Mustafa Nasr, director of the Economic Media Center, said the Yemeni government’s failure to secure a new central bank deposit from Saudi Arabia, the civil war, currency speculators and a surplus of Yemeni riyals are the main reasons behind the depreciation.
“The rapid slump in the riyal is a disastrous issue that reflects the instability in the country,” he said.
To curb depreciation, the government should reassert control of the market, inject more hard currencies into the market, convince donors to bail out the economy, and resume oil and gas exports, experts said.
“Find ways to supply the market with foreign currency. This would require the cooperation of international stakeholders however, such as donor countries and humanitarian organizations recommitting to aid financing in Yemen,” Osberg said.
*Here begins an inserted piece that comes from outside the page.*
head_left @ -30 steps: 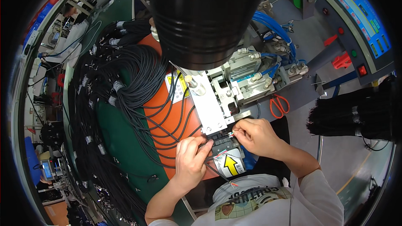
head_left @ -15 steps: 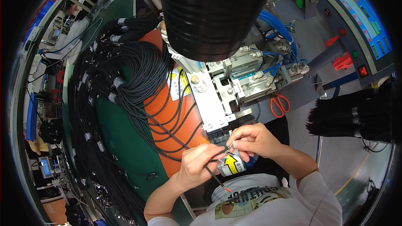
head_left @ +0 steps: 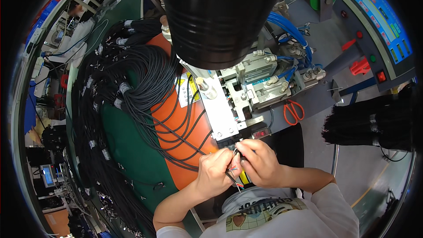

He advised the government to create a more stable and secure environment for the central bank in Aden to operate by ending tension with the separatist Southern Transitional Council (STC).
“Neither Saudi Arabia nor any other international donor is likely to give the central bank access to billions of dollars when its head office is surrounded by fighters and the government has lost Aden to the STC. The government badly needs to give stakeholders confidence that it can be responsible for any financial support it is given,” he added.